Но вот теперь они, ее дети, приехали, к умирающей матери, вызванные телеграммой младшего сына Михаила. Приехали и … не поняли ничего. Не поняли, почему это мать вдруг «ожила» (а она-то, уже нездешняя, последние силы собрала для главной материнской радости — слышать и видеть своих детей всех вместе в родном гнезде). Так предсмертные дни матери станут для них, ее детей, своеобразным испытанием, которое, увы, они не выдержат, потому как чужды друг другу, потому как не любят говорить и думать о смерти, потому как все время спешат и каждый на свой лад, но оказывается человеком разрушенным. А мать их умирающая, напротив, до этой самой последней черты, смогла сохранить непорушенным и чистым свой внутренний мир. Сохранить святое место, «красный угол» веры в душе своей. Она не творила зла пред лицом Господа. Она не дала всему трудному и земному посрамить то столпничество духа, которое жило в ней, в ее такой простейшей и, казалось бы, скудной судьбе. И вот, когда плоть истончилась совсем, ее живая душа и плоть воздвигла для последнего любования своими детьми — главными плодами земной жизни матери. Но дети снова ничего не поняли, заводя такие неуместные и крикливые разговоры о чистых простынях и плохом уходе, о грубости Михаила, который, единственный, остался в деревне при матери, и еще — о ее, матери, ненужном уже ей выздоровлении. Поговорили, выполнили свой формальный долг, и бодро уехали обратно. И в ту же ночь старуха Анна умерла — ей больше незачем было жить.

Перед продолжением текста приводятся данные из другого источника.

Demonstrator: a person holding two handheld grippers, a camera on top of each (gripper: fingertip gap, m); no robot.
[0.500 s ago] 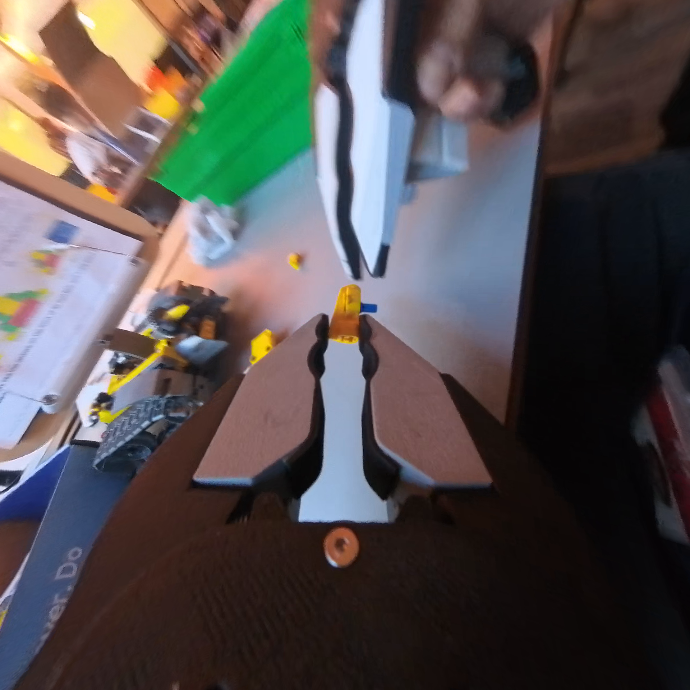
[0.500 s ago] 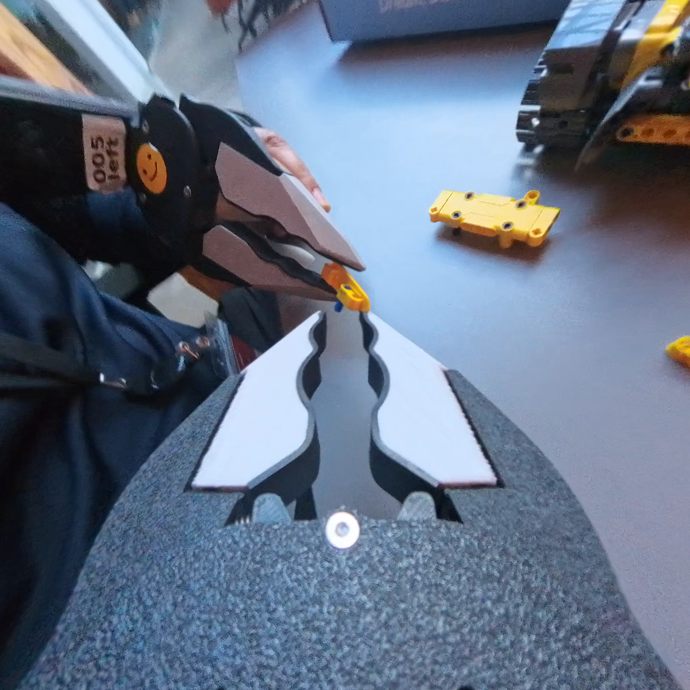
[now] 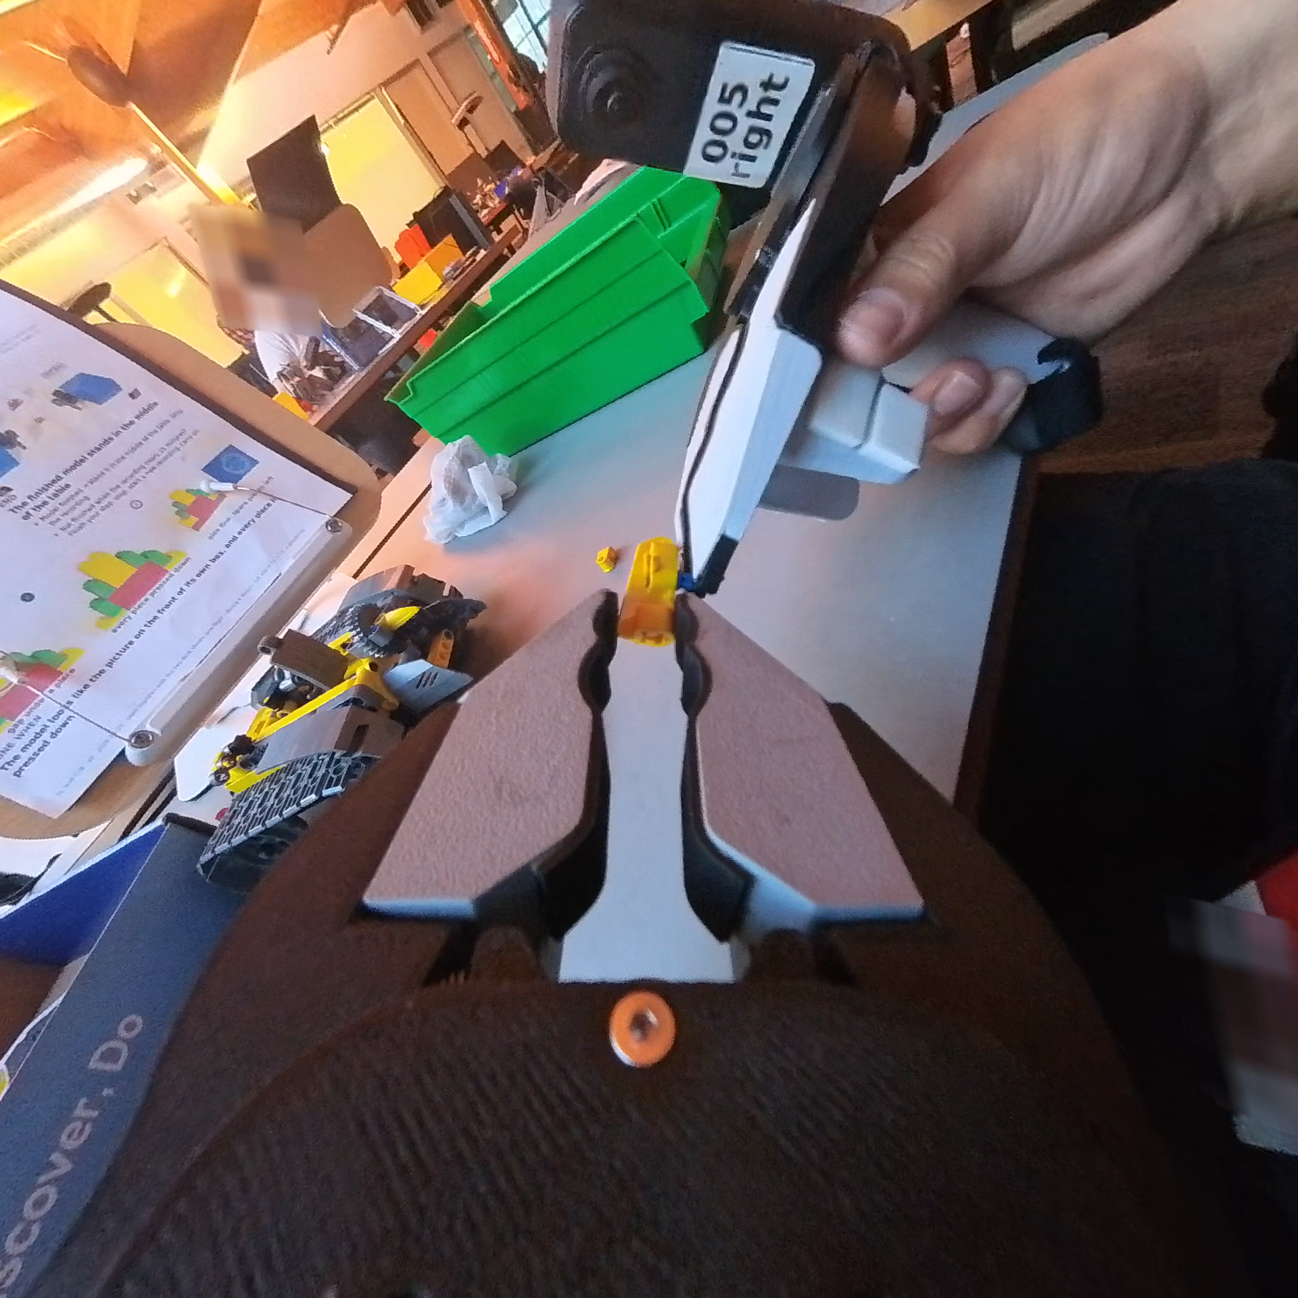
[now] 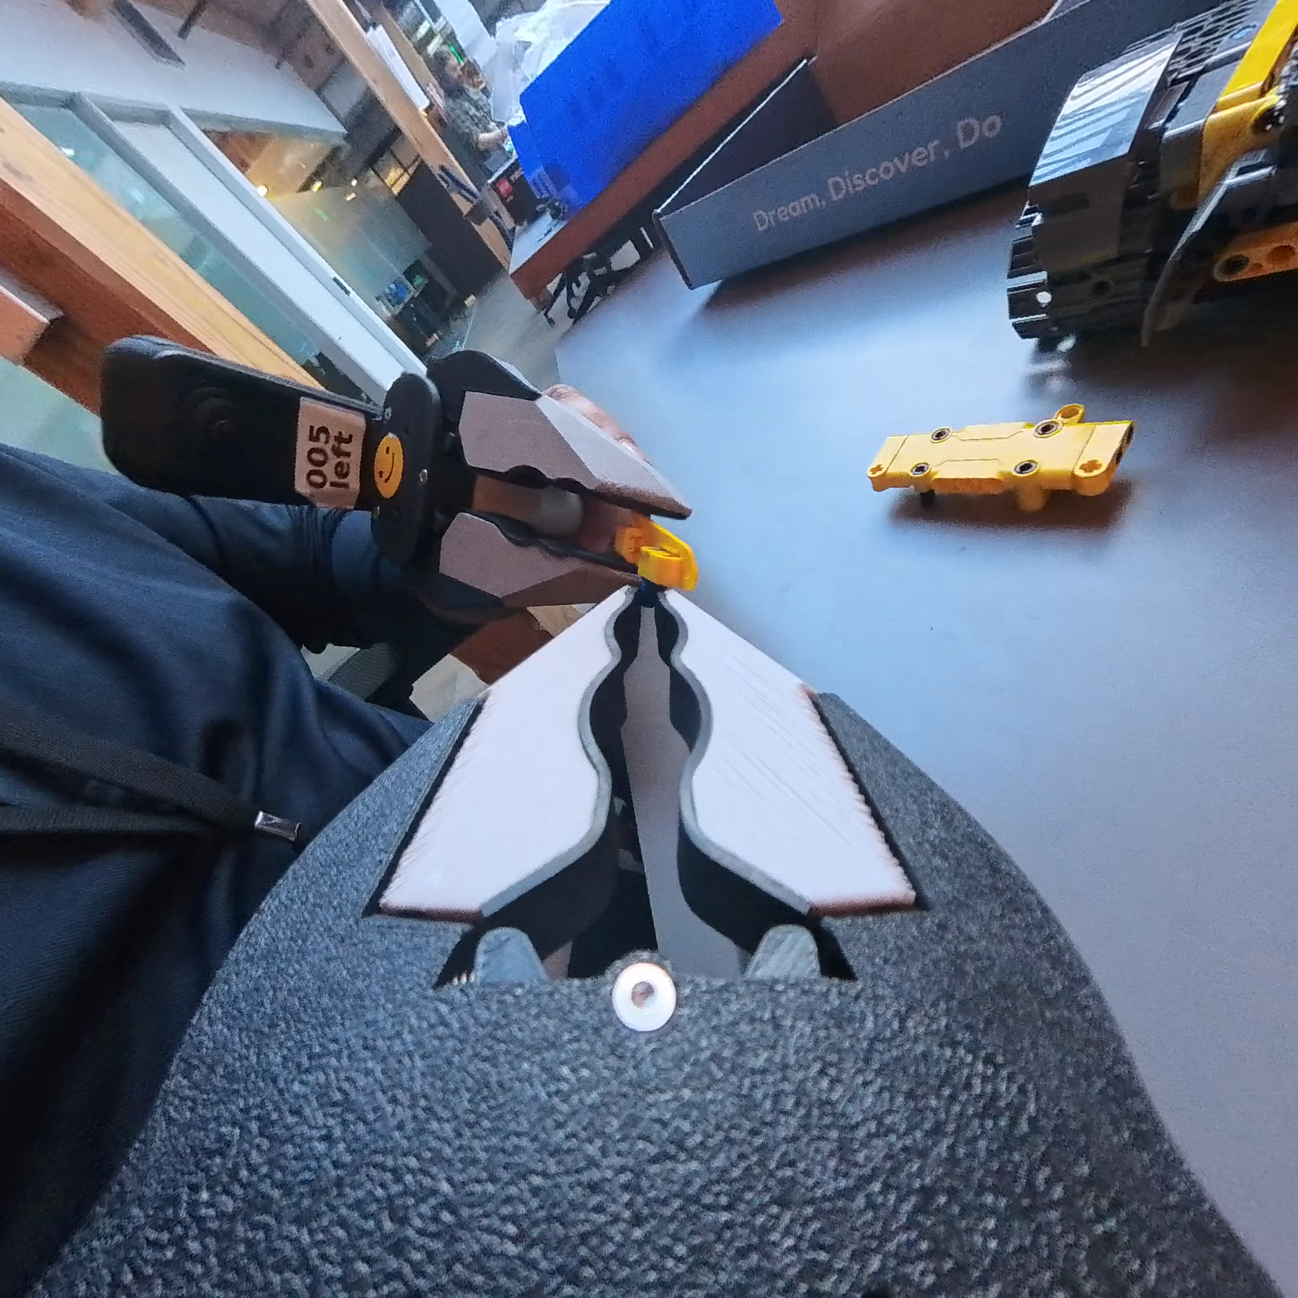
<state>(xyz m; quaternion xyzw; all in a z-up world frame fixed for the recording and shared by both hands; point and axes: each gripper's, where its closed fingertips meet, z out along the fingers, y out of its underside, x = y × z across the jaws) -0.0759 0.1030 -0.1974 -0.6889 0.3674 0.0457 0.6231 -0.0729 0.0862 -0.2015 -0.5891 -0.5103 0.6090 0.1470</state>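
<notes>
My left gripper [image 3: 643,610] has brown fingers and is shut on a small yellow piece [image 3: 650,583], held above the grey table [image 3: 878,667]. A short blue pin [image 3: 685,580] sticks out of that piece. My right gripper [image 4: 646,600] has white fingers, and their tips are closed on the blue pin [image 4: 647,588]. In the right wrist view the left gripper [image 4: 660,544] comes in from the left with the yellow piece [image 4: 667,558]. In the left wrist view the right gripper [image 3: 702,579] comes down from above, held by a hand [image 3: 1053,211].
A yellow flat piece [image 4: 997,463] and a tiny yellow bit [image 3: 606,558] lie on the table. A black-and-yellow tracked model [image 3: 337,709] stands at the left, beside a blue-grey box [image 3: 105,983] and an instruction board [image 3: 140,562]. Green bins [image 3: 576,337] and crumpled wrapping [image 3: 470,492] lie farther off. Both grippers' tips are close together, under 4 cm apart. From the left gripper's tips to the black-and-yellow tracked model [image 3: 337,709] is close to 15 cm.
My right gripper has come to the yellow piece and closed its tips on the blue pin. The left gripper still holds the piece and has tilted a little.
</notes>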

Не знаю, но, кажется, такие вот простые жизни у нас все еще можно встретить. И мы, такие многознающие и многовидящие, будто и завидуем им — той цельности, той высоте и смыслу, что есть в них.
Вот не было у Анны ни «духа противоречия» в жизни, ни бурных чувств, не было прав и свобод, как у детей ее, как у нас. А потому не поняла бы она никогда и «права» на «свободное вероисповедание» (по сути, предполагающее возможность и Бога менять по прихоти или по идее); как никогда не воспользовалась она возможностью переменить судьбу. У нее-то всю жизнь были все больше обязанности, природные женские вечные обязанности. Она продлила род. Она продлила народ. Именно такие судьбы русских женщин (Мирониха — засл. арт. России Людимила Слабунова — ее сердечная и старая подружка из той же породы. Встречи двух старух сыграны актрисами с особой тонкостью давно понимающих и навсегда верных друг другу людей) поражают простотой невероятной и значительной. Они лучше помогают понять нам и самих себя в своем национальном существе. И уже тогда, в семидесятые годы прошлого века, Валентин Распутин услышал это тревожное расхождение внутри семьи и дома, эту несовместимость друг с другом, надрыв и разлад. И бесконечно жаль, что в детях больше нет общих представлений о жизни, нет теплого родства, куда-то исчезает и дар отзывчивости. Пожалуй, только Михаил и его семья, живущие при матери, тоньше и совестливее переживают ее исход из земного бытия среди все тех же родных стен простой деревенской избы, с привычными запахами дома и двора, с чутко, на слух, улавливаемыми событиями улицы.